Improved implementation and comments after code review feedback

scottmcm · scottmcm · commit e7c6ad89cfd9 · 2023-03-14T22:24:28.000-07:00
diff --git a/compiler/rustc_mir_transform/src/lower_intrinsics.rs b/compiler/rustc_mir_transform/src/lower_intrinsics.rs
@@ -150,7 +150,7 @@ impl<'tcx> MirPass<'tcx> for LowerIntrinsics {
                         }
                     }
                     sym::read_via_copy => {
-                        let Ok([arg]) = <[_; 1]>::try_from(std::mem::take(args)) else {
+                        let [arg] = args.as_slice() else {
                             span_bug!(terminator.source_info.span, "Wrong number of arguments");
                         };
                         let derefed_place =
@@ -159,18 +159,23 @@ impl<'tcx> MirPass<'tcx> for LowerIntrinsics {
                             } else {
                                 span_bug!(terminator.source_info.span, "Only passing a local is supported");
                             };
-                        block.statements.push(Statement {
-                            source_info: terminator.source_info,
-                            kind: StatementKind::Assign(Box::new((
-                                *destination,
-                                Rvalue::Use(Operand::Copy(derefed_place)),
-                            ))),
-                        });
-                        if let Some(target) = *target {
-                            terminator.kind = TerminatorKind::Goto { target };
-                        } else {
-                            // Reading something uninhabited means this is unreachable.

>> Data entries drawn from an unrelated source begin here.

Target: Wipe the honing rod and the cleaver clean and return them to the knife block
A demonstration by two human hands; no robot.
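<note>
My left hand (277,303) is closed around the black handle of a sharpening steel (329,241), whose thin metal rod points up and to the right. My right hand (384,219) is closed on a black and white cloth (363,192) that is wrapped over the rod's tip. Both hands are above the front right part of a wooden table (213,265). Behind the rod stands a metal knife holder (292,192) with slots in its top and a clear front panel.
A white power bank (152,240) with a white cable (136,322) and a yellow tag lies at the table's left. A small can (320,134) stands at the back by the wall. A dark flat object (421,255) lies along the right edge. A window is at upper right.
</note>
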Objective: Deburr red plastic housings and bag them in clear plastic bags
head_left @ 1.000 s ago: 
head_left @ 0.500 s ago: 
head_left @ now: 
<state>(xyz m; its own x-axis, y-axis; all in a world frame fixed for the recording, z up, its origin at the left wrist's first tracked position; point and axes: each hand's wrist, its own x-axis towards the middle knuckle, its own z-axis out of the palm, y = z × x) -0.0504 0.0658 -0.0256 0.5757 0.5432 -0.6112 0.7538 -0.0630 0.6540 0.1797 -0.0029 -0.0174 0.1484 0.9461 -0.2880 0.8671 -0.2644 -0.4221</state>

-                            terminator.kind = TerminatorKind::Unreachable;
+                        terminator.kind = match *target {
+                            None => {
+                                // No target means this read something uninhabited,
+                                // so it must be unreachable, and we don't need to
+                                // preserve the assignment either.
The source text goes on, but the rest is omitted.